I think this is busted for !4K kernels once we reduce the alignment of
__entry_tramp_data_start.

The ADRP gives us a 64K aligned address (with bits 15:0 clear). The lo12
relocation gives us bits 11:0, so we haven't accounted for bits 15:12.
I think that's what's causing the hang Catalin sees with 64K pages (and
would also be a problem for 16K pages).

Ideally, we'd account for those bits with the ADRP, but I'm not sure
that an ELF relocation can encode symbol + addr + symbol:15-12, so we
likely nned more instructions to explicitly mask that in.

... either that, or leave this page aligned.

> #else
> ldr x30, =vectors
> #endif
> @@ -953,9 +953,8 @@ SYM_CODE_START(__sdei_asm_entry_trampoline)
> 1: str x4, [x1, #(SDEI_EVENT_INTREGS + S_ORIG_ADDR_LIMIT)]
>
> #ifdef CONFIG_RANDOMIZE_BASE
> - adr x4, tramp_vectors + PAGE_SIZE
> - add x4, x4, #:lo12:__sdei_asm_trampoline_next_handler
> - ldr x4, [x4]
> + adrp x4, tramp_vectors + PAGE_SIZE
> + ldr x4, [x4, #:lo12:__sdei_asm_trampoline_next_handler]

Likewise here.

Thanks,
Mark.

> #else
> ldr x4, =__sdei_asm_handler
> #endif
> --
> 2.26.0.rc2
>

2020-03-23 12:10:08

by Rémi Denis-Courmont

[permalink] [raw]
Subject: Re: [PATCH 1/3] arm64: clean up trampoline vector loads

Le maanantaina 23. maaliskuuta 2020, 14.07.00 EET Mark Rutland a écrit :
> On Thu, Mar 19, 2020 at 11:14:05AM +0200, Rémi Denis-Courmont wrote:
> > From: Rémi Denis-Courmont <[email protected]>
> >
> > This switches from custom instruction patterns to the regular large
> > memory model sequence with ADRP and LDR. In doing so, the ADD
> > instruction can be eliminated in the SDEI handler, and the code no
> > longer assumes that the trampoline vectors and the vectors address both
> > start on a page boundary.
> >
> > Signed-off-by: Rémi Denis-Courmont <[email protected]>
> > ---
> >
> > arch/arm64/kernel/entry.S | 9 ++++-----
> > 1 file changed, 4 insertions(+), 5 deletions(-)
> >
> > diff --git a/arch/arm64/kernel/entry.S b/arch/arm64/kernel/entry.S
> > index e5d4e30ee242..24f828739696 100644
> > --- a/arch/arm64/kernel/entry.S
> > +++ b/arch/arm64/kernel/entry.S
> > @@ -805,9 +805,9 @@ alternative_else_nop_endif
> >
> > 2:
> > tramp_map_kernel x30
> >
> > #ifdef CONFIG_RANDOMIZE_BASE
> >
> > - adr x30, tramp_vectors + PAGE_SIZE
> > + adrp x30, tramp_vectors + PAGE_SIZE
> >
> > alternative_insn isb, nop, ARM64_WORKAROUND_QCOM_FALKOR_E1003
> >
> > - ldr x30, [x30]
> > + ldr x30, [x30, #:lo12:__entry_tramp_data_start]
>
> I think this is busted for !4K kernels once we reduce the alignment of
> __entry_tramp_data_start.
>
> The ADRP gives us a 64K aligned address (with bits 15:0 clear).
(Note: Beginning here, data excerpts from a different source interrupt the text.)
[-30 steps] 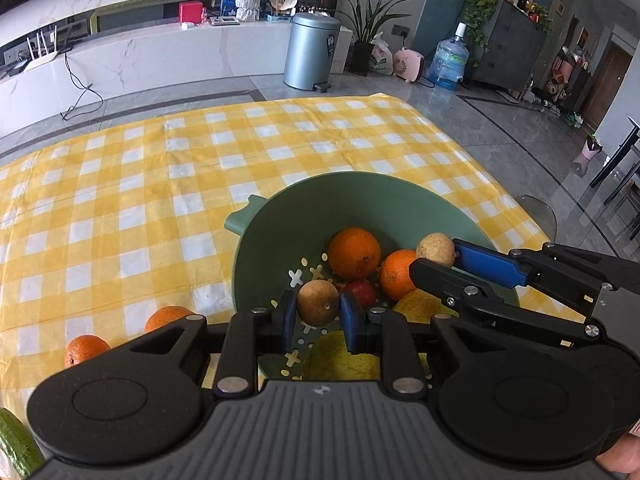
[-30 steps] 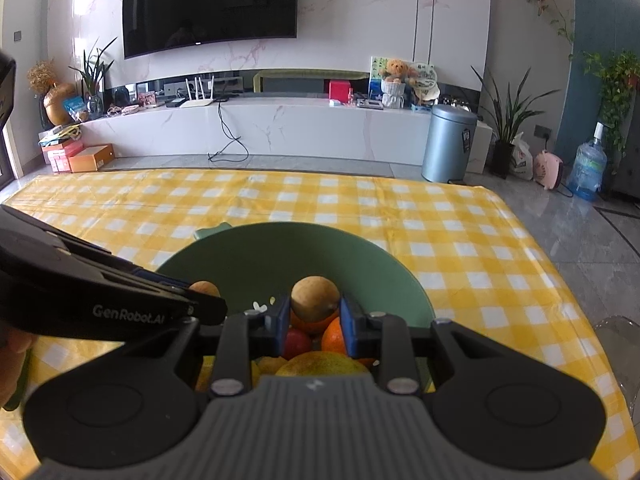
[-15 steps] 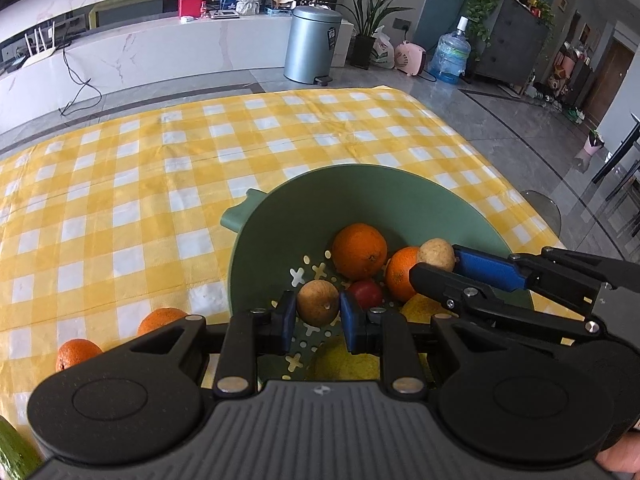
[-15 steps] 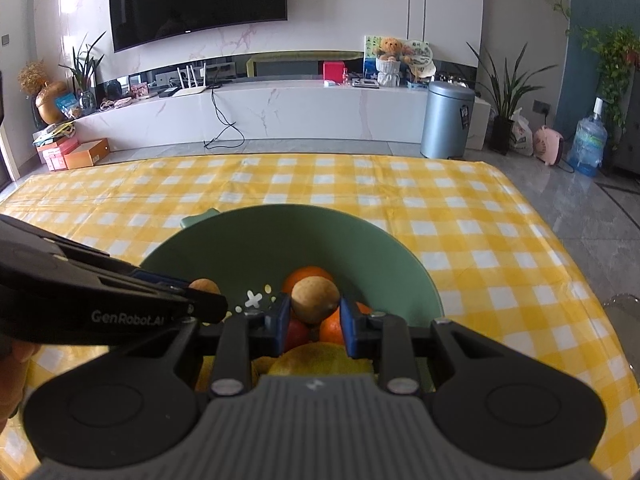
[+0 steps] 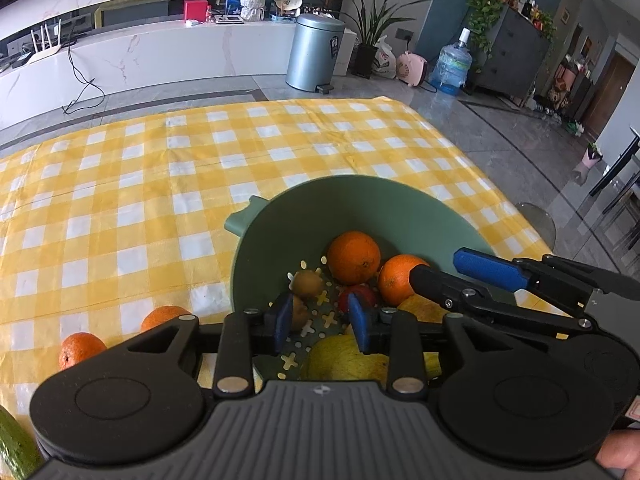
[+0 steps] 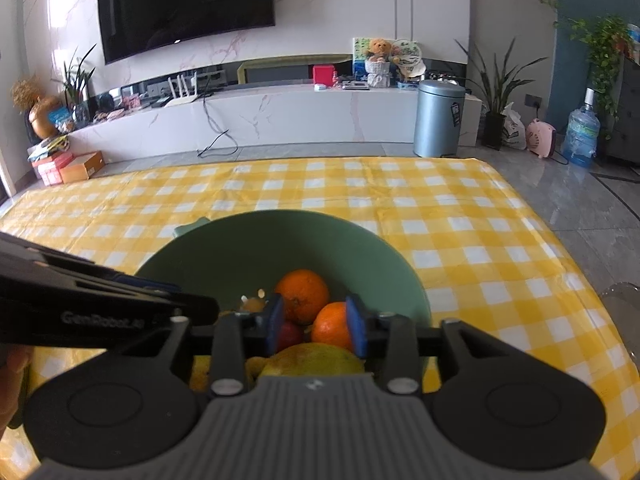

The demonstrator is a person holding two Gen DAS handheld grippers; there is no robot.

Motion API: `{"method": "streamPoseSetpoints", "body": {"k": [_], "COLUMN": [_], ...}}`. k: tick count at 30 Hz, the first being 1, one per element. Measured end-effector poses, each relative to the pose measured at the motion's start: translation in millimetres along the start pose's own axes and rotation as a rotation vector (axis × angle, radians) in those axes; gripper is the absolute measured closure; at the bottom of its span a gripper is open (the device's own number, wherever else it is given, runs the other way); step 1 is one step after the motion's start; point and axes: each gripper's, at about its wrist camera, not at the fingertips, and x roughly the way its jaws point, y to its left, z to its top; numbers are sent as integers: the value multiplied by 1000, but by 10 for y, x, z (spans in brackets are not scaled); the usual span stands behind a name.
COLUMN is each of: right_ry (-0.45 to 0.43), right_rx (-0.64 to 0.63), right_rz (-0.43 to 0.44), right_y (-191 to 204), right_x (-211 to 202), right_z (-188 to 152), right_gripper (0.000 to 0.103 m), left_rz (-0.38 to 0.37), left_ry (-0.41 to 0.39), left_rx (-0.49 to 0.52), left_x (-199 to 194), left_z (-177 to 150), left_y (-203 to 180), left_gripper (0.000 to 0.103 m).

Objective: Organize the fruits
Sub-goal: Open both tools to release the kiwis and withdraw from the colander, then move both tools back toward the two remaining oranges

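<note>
A green colander bowl [image 5: 360, 200] sits on the yellow checked tablecloth and holds two oranges [image 5: 354, 257], a small red fruit [image 5: 358, 296], yellow fruits [image 5: 344, 360] and two small brown fruits [image 5: 307, 283]. My left gripper [image 5: 320, 322] is open over the bowl's near side, one brown fruit lying by its left pad. My right gripper [image 6: 315, 326] is open and empty above the oranges [image 6: 302, 294]; it also shows in the left wrist view [image 5: 456, 272]. The bowl shows in the right wrist view [image 6: 260, 236].
Two oranges [image 5: 82, 350] lie on the cloth left of the bowl, and a green cucumber end [image 5: 12, 444] shows at the bottom left. The table edge [image 5: 500, 184] runs close to the right of the bowl.
Both grippers have opened and let go of their small brown fruits, which now lie in the bowl. Both grippers moved slightly lower over the bowl.
</note>
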Motion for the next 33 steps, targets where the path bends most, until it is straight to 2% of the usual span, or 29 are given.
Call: {"method": "streamPoseSetpoints", "body": {"k": [5,10,15,22,27,33], "right_ry": [-44,-105,-145,-135,-128,-114], "right_rx": [-6,-24,-6,22,24,-30], "right_rz": [-8,-28,-12,42,81,124], "right_y": [25,74,108,235,408,690], "right_x": [-102,-242,-391,-514,-577,-629], "right_z": [2,-12,-31,-107,-188,-276], "right_gripper": [58,42,32,32,28,28], "left_rz": [4,33,99,138,165,192], "left_ry": [-33,-57,-58,-60,-58,-47], "left_rx": [9,29,64,82,92,45], "left_x": [-162,-333,-472,-685,-821,-929], "left_z": [2,-24,-82,-184,-268,-377], "left_y": [-36,-66,-82,-6,111,346], "left_gripper": [62,61,61,61,61,61]}}
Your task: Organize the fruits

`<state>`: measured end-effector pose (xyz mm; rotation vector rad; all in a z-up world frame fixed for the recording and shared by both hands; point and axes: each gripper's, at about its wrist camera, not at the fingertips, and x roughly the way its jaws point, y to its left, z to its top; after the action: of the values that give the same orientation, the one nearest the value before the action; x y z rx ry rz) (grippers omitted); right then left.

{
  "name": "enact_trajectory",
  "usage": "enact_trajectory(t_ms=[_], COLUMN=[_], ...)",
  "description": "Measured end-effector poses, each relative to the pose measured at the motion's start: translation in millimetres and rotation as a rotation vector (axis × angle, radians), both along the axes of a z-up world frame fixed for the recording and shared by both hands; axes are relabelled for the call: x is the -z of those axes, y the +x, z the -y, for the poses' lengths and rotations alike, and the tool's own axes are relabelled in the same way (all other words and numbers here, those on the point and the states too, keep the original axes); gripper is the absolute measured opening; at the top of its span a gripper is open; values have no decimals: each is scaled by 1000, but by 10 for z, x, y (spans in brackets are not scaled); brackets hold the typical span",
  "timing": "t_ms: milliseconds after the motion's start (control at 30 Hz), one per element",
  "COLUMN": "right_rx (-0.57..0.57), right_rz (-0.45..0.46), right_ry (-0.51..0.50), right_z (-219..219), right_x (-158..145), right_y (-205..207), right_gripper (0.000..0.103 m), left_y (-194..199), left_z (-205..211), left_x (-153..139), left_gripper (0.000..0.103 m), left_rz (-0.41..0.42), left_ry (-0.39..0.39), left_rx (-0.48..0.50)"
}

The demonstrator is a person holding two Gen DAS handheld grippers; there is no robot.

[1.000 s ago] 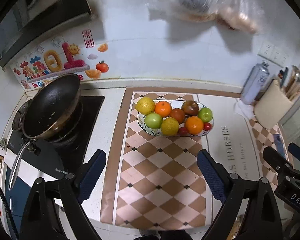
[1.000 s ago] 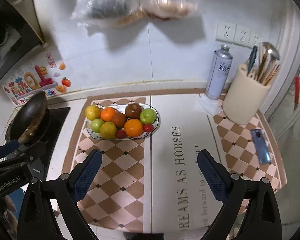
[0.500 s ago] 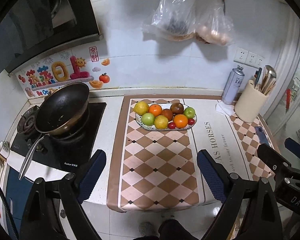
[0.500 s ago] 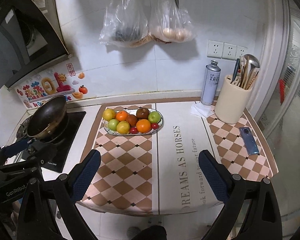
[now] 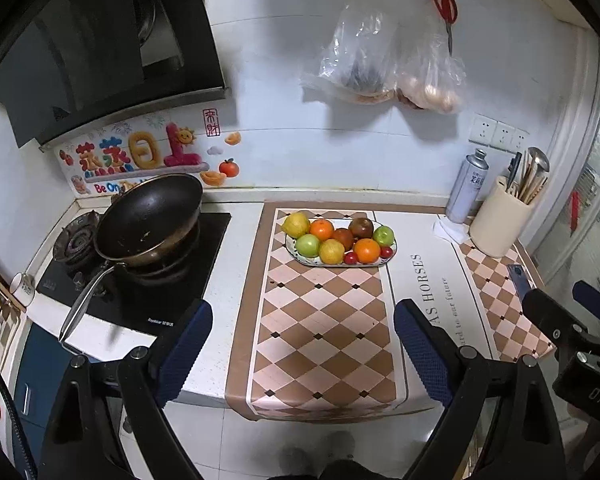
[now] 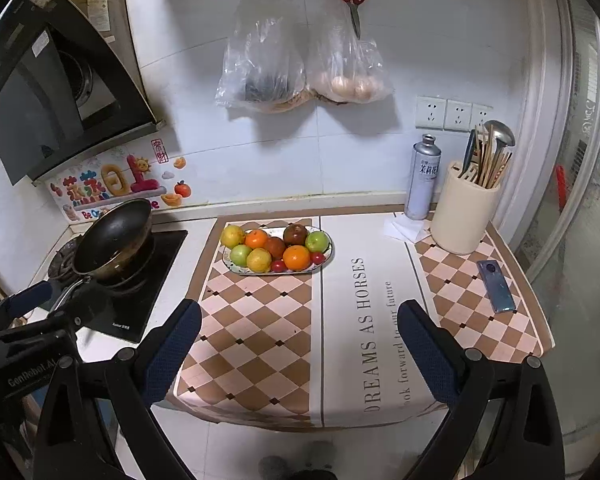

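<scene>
An oval patterned plate [image 5: 392, 250] [image 6: 327, 256] stands at the back of the checkered counter mat. It holds several fruits: a yellow lemon [image 5: 295, 225] [image 6: 232, 236], oranges [image 5: 367, 250] [image 6: 296, 257], green apples [image 5: 308, 244] [image 6: 317, 241], brown-red fruits and small red ones. My left gripper [image 5: 302, 350] is open and empty, well back from the counter's front edge. My right gripper [image 6: 300, 344] is open and empty, also back from the front edge. Each gripper shows at the edge of the other's view.
A black wok [image 5: 148, 216] sits on the stove at left. A spray can [image 6: 422, 176], a cream utensil holder [image 6: 464, 220] and a phone [image 6: 496, 286] are at right. Two plastic bags [image 6: 300, 72] and scissors hang on the wall.
Both grippers have pulled back and up from the counter, so the plate of fruit looks smaller and farther away. Both stay open and empty.
</scene>
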<state>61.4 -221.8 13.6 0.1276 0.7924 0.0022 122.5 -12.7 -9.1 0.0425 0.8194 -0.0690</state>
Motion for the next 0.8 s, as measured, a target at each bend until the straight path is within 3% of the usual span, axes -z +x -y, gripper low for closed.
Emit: enact_trajectory(t_ms=[300, 800], right_rx=[-25, 2], right_rz=[-28, -75], right_ry=[-5, -19], right_z=[111, 215], right_x=[87, 384], right_y=[402, 1364], right_gripper=[100, 100], left_y=[237, 968], left_z=[118, 223], left_x=[48, 259], left_gripper=[93, 93], left_rz=[-12, -53], left_ry=[-1, 46], left_rx=[-36, -76])
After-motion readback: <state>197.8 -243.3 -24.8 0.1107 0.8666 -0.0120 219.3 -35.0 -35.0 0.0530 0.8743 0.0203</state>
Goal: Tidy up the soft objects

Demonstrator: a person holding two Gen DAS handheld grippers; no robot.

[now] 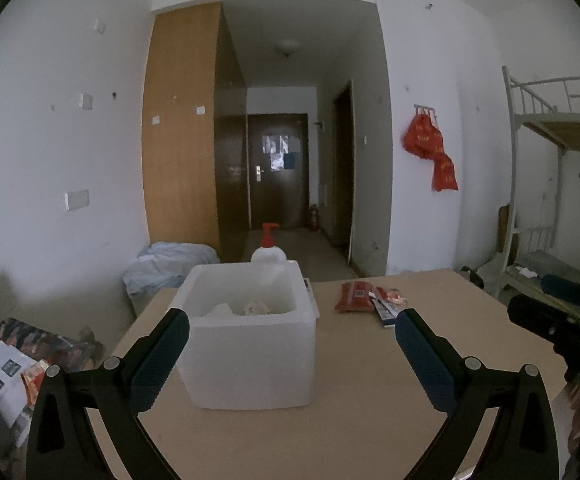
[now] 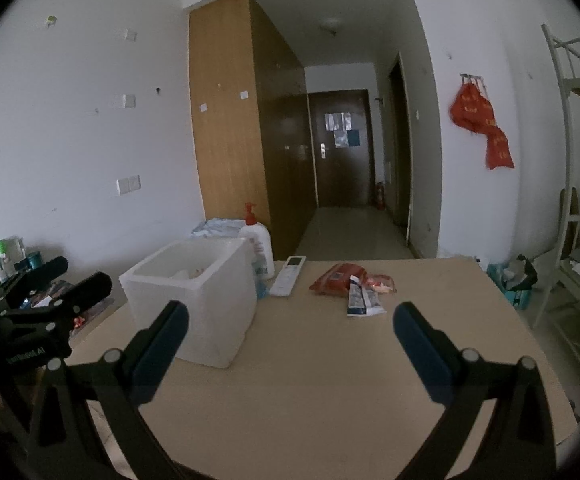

The lo12
> relocation gives us bits 11:0, so we haven't accounted for bits 15:12.

IMU, ADRP gives a 4K aligned value, regardless of MMU (TCR) settings.

I rather suspect that the problem is with my C code diff assuming that
PAGE_MASK is 4095.

--
Rémi Denis-Courmont
http://www.remlab.net/



2020-03-23 12:16:51

by Mark Rutland

[permalink] [raw]
Subject: Re: [PATCH 1/3] arm64: clean up trampoline vector loads

On Mon, Mar 23, 2020 at 02:08:53PM +0200, Rémi Denis-Courmont wrote:
> Le maanantaina 23. maaliskuuta 2020, 14.07.00 EET Mark Rutland a écrit :
> > On Thu, Mar 19, 2020 at 11:14:05AM +0200, Rémi Denis-Courmont wrote:
> > > From: Rémi Denis-Courmont <[email protected]>
> > >
> > > This switches from custom instruction patterns to the regular large
> > > memory model sequence with ADRP and LDR. In doing so, the ADD
> > > instruction can be eliminated in the SDEI handler, and the code no
> > > longer assumes that the trampoline vectors and the vectors address both
> > > start on a page boundary.
> > >
> > > Signed-off-by: Rémi Denis-Courmont <[email protected]>
> > > ---
> > >
> > > arch/arm64/kernel/entry.S | 9 ++++-----
> > > 1 file changed, 4 insertions(+), 5 deletions(-)
> > >
> > > diff --git a/arch/arm64/kernel/entry.S b/arch/arm64/kernel/entry.S
> > > index e5d4e30ee242..24f828739696 100644
> > > --- a/arch/arm64/kernel/entry.S
> > > +++ b/arch/arm64/kernel/entry.S
> > > @@ -805,9 +805,9 @@ alternative_else_nop_endif
> > >
> > > 2:
> > > tramp_map_kernel x30
> > >
> > > #ifdef CONFIG_RANDOMIZE_BASE
> > >
> > > - adr x30, tramp_vectors + PAGE_SIZE
> > > + adrp x30, tramp_vectors + PAGE_SIZE
> > >
> > > alternative_insn isb, nop, ARM64_WORKAROUND_QCOM_FALKOR_E1003
> > >
> > > - ldr x30, [x30]
> > > + ldr x30, [x30, #:lo12:__entry_tramp_data_start]
> >
> > I think this is busted for !4K kernels once we reduce the alignment of
> > __entry_tramp_data_start.
> >
> > The ADRP gives us a 64K aligned address (with bits 15:0 clear). The lo12
> > relocation gives us bits 11:0, so we haven't accounted for bits 15:12.
>
> IMU, ADRP gives a 4K aligned value, regardless of MMU (TCR) settings.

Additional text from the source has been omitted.